BY RUSSELL BERMAN - Staff Reporter of the Sun August 6, 2007 URL: http://www.nysun.com/article/59926

WASHINGTON — A group of Republican congressmen is pushing for a crackdown on U.N. support for nongovernmental organizations with links to Al Qaeda. Led by Rep. Zach Wamp of Tennessee, the lawmakers last week introduced legislation that would condition American funding for the United Nations on the world body dissociating itself from groups tied to terrorism.

The effort comes amid reports that a humanitarian organization awarded "consultative status" by the U.N. Economic and Social Council, the Saudi Arabia-based International Islamic Relief Organization, has separately been designated by the Treasury Department and the United Nations as being a front for Al Qaeda.

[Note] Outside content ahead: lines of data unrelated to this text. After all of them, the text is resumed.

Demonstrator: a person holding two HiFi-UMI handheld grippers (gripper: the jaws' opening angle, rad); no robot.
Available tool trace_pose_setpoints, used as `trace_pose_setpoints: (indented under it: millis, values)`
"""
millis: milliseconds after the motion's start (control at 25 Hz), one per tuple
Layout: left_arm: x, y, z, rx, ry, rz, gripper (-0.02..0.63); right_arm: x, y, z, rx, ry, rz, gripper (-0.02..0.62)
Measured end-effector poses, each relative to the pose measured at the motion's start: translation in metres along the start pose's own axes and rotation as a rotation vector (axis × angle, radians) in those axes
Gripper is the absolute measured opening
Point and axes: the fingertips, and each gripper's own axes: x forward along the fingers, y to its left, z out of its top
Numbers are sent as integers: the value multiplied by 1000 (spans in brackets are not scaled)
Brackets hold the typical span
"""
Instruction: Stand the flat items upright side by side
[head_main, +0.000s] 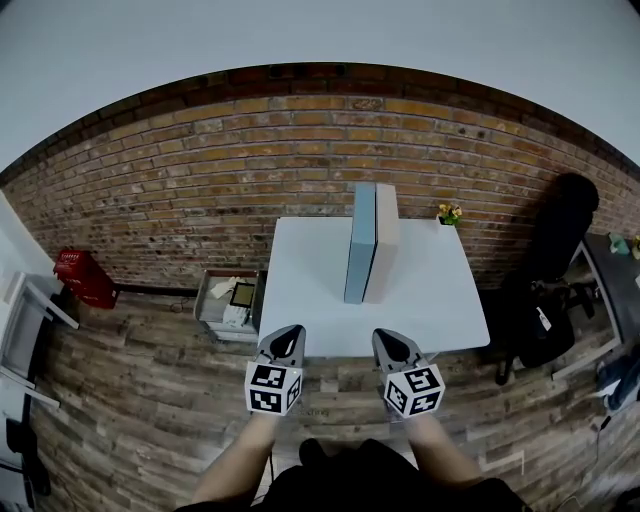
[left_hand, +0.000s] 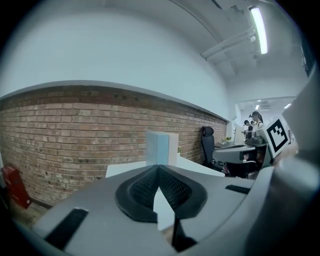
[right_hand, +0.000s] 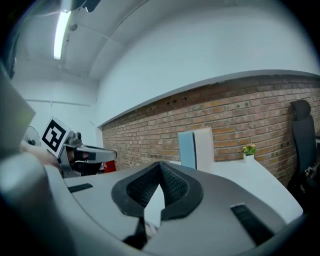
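- White bench lay straight ahead of both claws, whose tips hung at its near edge.
- Left claw was clenched tight, its jaws meeting with nothing between them, and it touched none of the bench's things.
- Right claw was likewise clenched and empty, level with the left one, with a gap between the two.
- Blue-grey panel stood upright on the bench, ahead of the claws and roughly midway between them, well apart from both.
- Cream panel also stood upright, right against the blue-grey panel on the side nearer the right claw.
- Potted flower sat at the bench's far right corner, beyond the right claw.
- Brick wall rose behind the bench, and a black office chair stood off to the right of the right claw.
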Motion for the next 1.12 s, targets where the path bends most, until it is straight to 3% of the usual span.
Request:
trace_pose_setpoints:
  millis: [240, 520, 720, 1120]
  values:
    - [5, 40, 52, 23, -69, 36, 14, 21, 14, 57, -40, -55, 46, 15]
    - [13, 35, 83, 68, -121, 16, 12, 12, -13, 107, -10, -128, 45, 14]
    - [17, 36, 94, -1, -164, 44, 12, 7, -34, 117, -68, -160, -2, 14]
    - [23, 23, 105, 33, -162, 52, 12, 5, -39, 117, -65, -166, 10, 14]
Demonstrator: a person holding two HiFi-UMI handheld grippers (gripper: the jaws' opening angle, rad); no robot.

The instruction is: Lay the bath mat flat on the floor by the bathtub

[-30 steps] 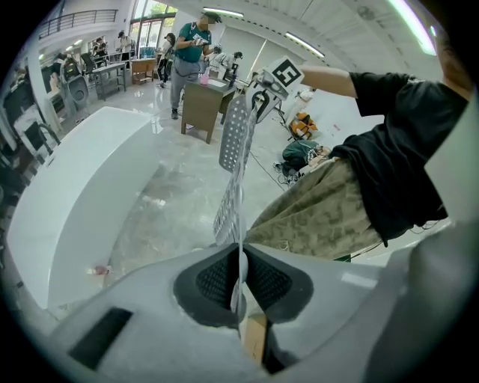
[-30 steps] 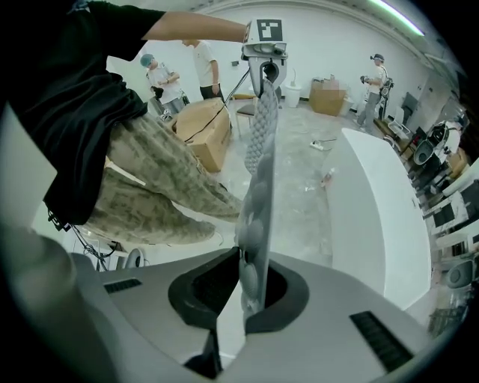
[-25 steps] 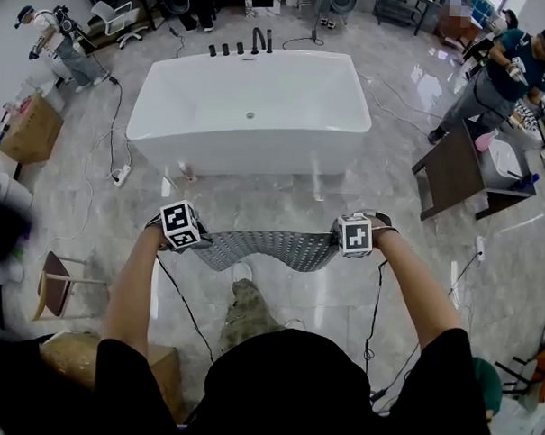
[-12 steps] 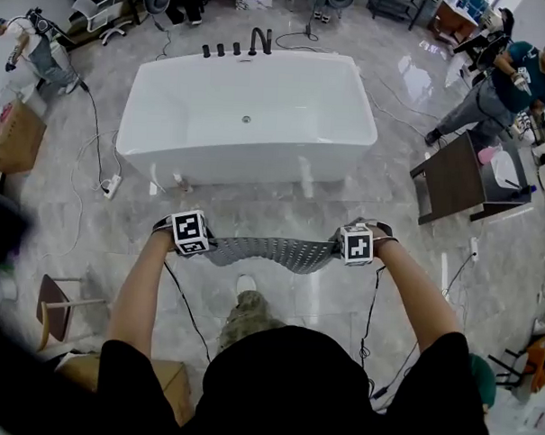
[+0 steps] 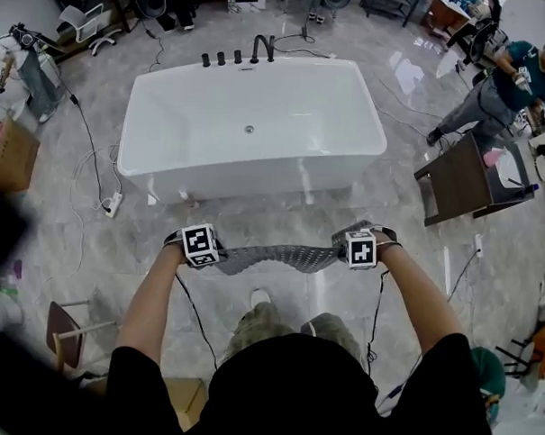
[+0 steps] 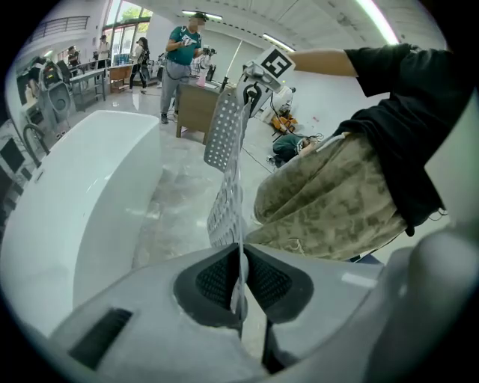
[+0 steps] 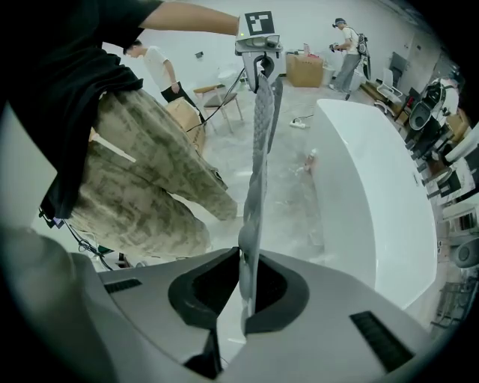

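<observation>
A grey perforated bath mat [image 5: 278, 256] hangs stretched in the air between my two grippers, above the marble floor in front of the white bathtub [image 5: 250, 121]. My left gripper [image 5: 215, 252] is shut on the mat's left edge, and the mat [image 6: 224, 149] runs away from its jaws toward the other gripper. My right gripper [image 5: 343, 251] is shut on the mat's right edge, and there the mat [image 7: 260, 157] hangs edge-on, with the tub [image 7: 382, 202] to the right. Below the mat are the person's camouflage trousers [image 5: 286, 325] and a white shoe [image 5: 261, 298].
A dark brown table [image 5: 463, 180] stands right of the tub, with a person in a teal shirt [image 5: 508, 83] behind it. A power strip and cables [image 5: 111, 205] lie left of the tub. A stool [image 5: 69, 329] and cardboard box [image 5: 7, 151] sit at the left.
The person has stepped forward toward the tub, and the mat is pulled tauter and flatter between the grippers. Both grips are unchanged.
</observation>
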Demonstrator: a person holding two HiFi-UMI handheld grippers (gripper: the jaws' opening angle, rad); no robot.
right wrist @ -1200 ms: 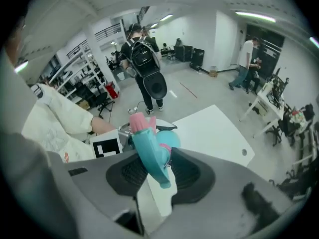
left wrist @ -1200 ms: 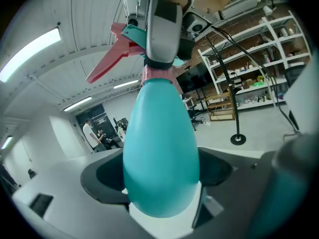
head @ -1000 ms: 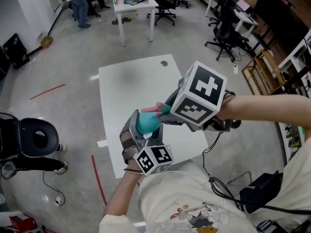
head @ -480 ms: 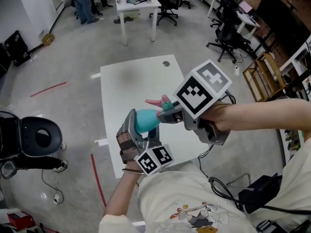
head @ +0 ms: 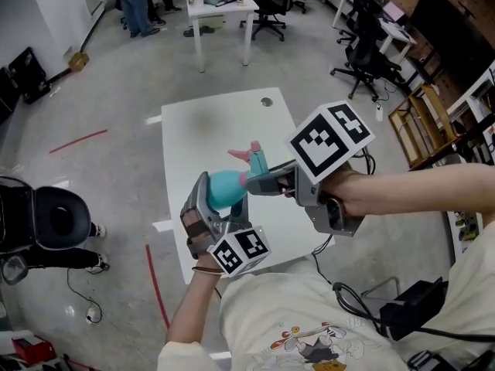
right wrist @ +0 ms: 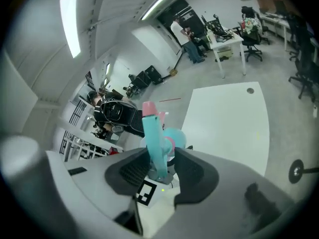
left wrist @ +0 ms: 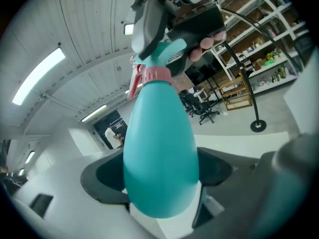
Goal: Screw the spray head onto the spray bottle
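Observation:
In the head view my left gripper (head: 210, 207) is shut on a teal spray bottle (head: 223, 188), holding it up above the white table (head: 201, 137). The bottle's neck points right, to my right gripper (head: 261, 181). That one is shut on the teal spray head (head: 253, 163) with its pink nozzle, which sits on the bottle's neck. The left gripper view looks up the bottle (left wrist: 159, 148) to its pink collar (left wrist: 156, 74), with the right gripper above it. In the right gripper view the spray head (right wrist: 153, 136) stands between both pads, the bottle (right wrist: 175, 136) behind it.
The table has a round cable hole (head: 267, 101) at its far edge. A black wheeled base (head: 46, 221) stands on the floor at the left. Another white table (head: 220, 10), office chairs (head: 363, 49) and people stand at the back. Red tape (head: 155, 284) marks the floor.
My right gripper has rolled, so its marker cube moved right and the pink nozzle swung up from pointing left. Both grippers and the bottle rose slightly.

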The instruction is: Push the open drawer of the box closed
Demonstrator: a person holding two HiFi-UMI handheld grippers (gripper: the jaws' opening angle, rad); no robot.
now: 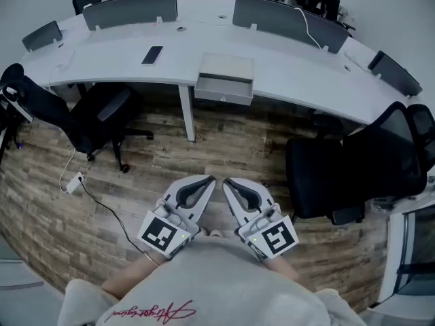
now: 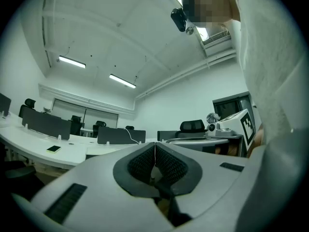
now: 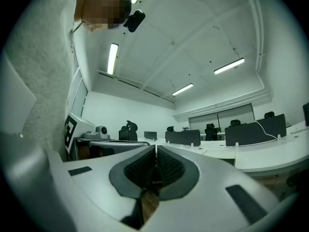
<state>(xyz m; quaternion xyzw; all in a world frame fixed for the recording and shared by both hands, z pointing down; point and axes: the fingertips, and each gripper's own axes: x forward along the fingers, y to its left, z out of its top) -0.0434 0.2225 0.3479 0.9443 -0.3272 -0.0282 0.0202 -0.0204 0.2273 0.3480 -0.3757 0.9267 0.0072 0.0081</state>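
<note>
**Head view: both grippers tucked in at the chest, box well out ahead**

Head view, looking down. Left gripper & right gripper are side by side against the person's shirt, tips angled toward each other, nearly touching. Both point up-frame at the desk.

Straight ahead of the fingertips, well apart from them across a stretch of wood floor, sits the box on the desk's near edge. Its drawer is pulled out toward the person, front panel overhanging the edge. So: open, nothing touching it.

Left gripper view: the ribbed pads are pressed together, nothing between. Right gripper view: same, pads closed tip to tip, nothing held.

Ahead & left of the tips, a phone lies flat on the desk top. Black chair is off to the left of the fingers, w/ another black chair just beside the right gripper's outer side. A cable trails over the floor left of the left gripper.
</note>
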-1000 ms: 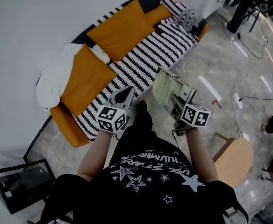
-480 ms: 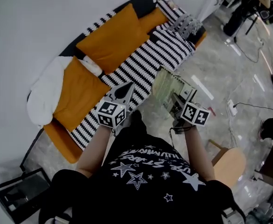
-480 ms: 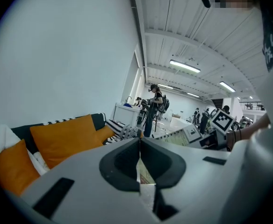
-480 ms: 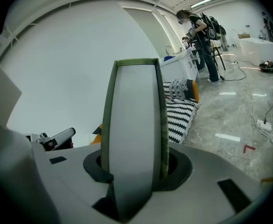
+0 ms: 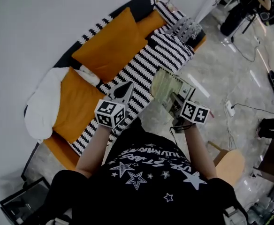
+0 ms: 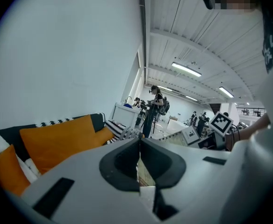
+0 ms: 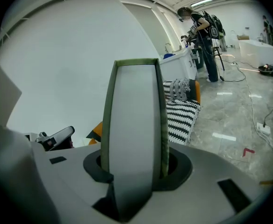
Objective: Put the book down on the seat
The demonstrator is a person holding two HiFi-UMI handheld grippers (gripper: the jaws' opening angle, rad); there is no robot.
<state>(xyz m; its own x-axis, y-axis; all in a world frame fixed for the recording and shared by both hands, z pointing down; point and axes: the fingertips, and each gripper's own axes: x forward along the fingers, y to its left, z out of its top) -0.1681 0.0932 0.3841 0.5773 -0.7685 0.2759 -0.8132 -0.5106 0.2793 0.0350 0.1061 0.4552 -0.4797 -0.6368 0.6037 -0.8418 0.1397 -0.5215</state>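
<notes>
Facing striped sofa seat point(image 5: 146, 69): held book point(image 5: 165, 89) pinched in right gripper point(image 5: 174, 104), left gripper point(image 5: 123, 92) pressed together, empty; set-down not yet done.

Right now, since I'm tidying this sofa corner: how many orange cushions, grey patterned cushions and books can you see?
Orange cushions: 2
Grey patterned cushion: 1
Book: 1
Total: 4
</notes>
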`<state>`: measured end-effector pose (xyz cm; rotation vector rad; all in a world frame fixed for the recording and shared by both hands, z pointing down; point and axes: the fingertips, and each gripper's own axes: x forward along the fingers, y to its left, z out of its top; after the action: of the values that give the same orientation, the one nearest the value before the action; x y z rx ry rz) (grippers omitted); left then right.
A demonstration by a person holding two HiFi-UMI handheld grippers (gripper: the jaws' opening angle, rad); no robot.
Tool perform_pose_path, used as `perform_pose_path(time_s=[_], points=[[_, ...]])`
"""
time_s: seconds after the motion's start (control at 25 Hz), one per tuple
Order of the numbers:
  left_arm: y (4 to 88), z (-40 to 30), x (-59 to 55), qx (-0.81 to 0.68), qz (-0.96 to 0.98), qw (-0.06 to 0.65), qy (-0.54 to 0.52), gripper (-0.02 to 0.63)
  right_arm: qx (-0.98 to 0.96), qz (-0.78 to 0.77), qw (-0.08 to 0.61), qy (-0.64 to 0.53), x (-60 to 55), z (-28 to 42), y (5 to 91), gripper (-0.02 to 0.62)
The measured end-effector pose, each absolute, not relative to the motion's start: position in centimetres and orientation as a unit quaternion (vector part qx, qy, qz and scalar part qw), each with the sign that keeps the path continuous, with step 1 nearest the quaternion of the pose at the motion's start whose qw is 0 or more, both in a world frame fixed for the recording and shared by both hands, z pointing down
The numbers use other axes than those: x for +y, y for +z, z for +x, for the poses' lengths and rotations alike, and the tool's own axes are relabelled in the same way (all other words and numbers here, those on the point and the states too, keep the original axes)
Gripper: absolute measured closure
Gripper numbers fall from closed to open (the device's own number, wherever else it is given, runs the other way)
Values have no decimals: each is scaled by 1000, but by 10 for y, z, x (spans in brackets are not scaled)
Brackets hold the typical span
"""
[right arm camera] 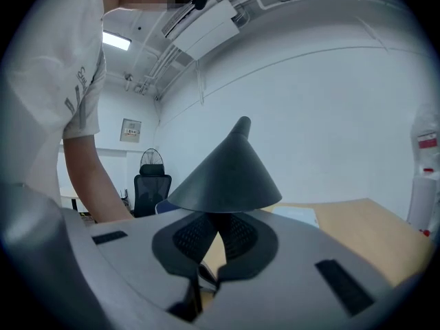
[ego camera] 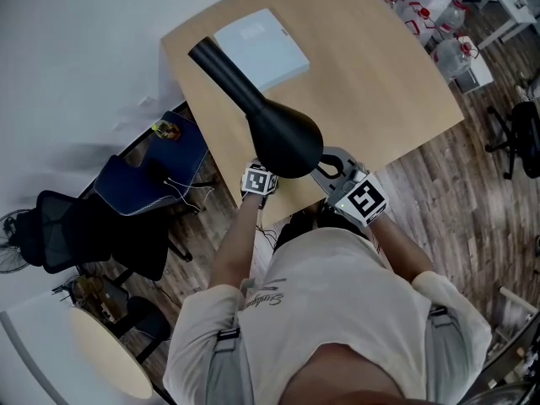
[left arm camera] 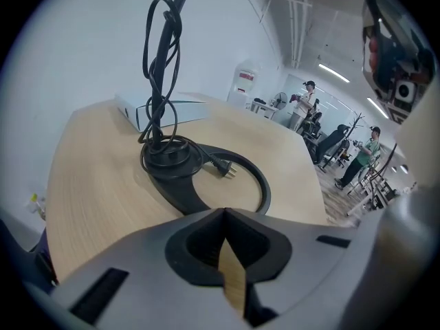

"The only power that we have over the United Nations is the power of the purse," Mr. Wamp said in a statement. "We do not want to send U.S. tax dollars to U. N. agencies that provide accreditation to any organization with known ties to terrorist organizations. How can one arm of the United Nations give legitimacy to an organization, and yet another arm includes it on a watch list of groups known to have ties to Al Qaeda?"

Fox News first reported Mr. Wamp's bill last week. Lawmakers began their summer recess over the weekend, but a spokeswoman for the congressman said they would take it up when they return in September. A top Treasury Department official told the network that it had placed two of the IIRO's branches on a sanction list for "facilitating fund-raising for Al Qaeda and affiliated terrorist groups." The official said the group had diverted money to a Qaeda branch in the Philippines headed by Osama bin Laden's brother-in-law.

The U.N. NGO committee is reviewing the matter, Fox News reported. Four other Republican lawmakers are co-sponsoring the legislation, including the chairman of the Republican Policy Committee, Rep. Thaddeus McCotter of Michigan, and the ranking member of the House Foreign Affairs Committee, Rep. Ileana Ros-Lehtinen of Florida.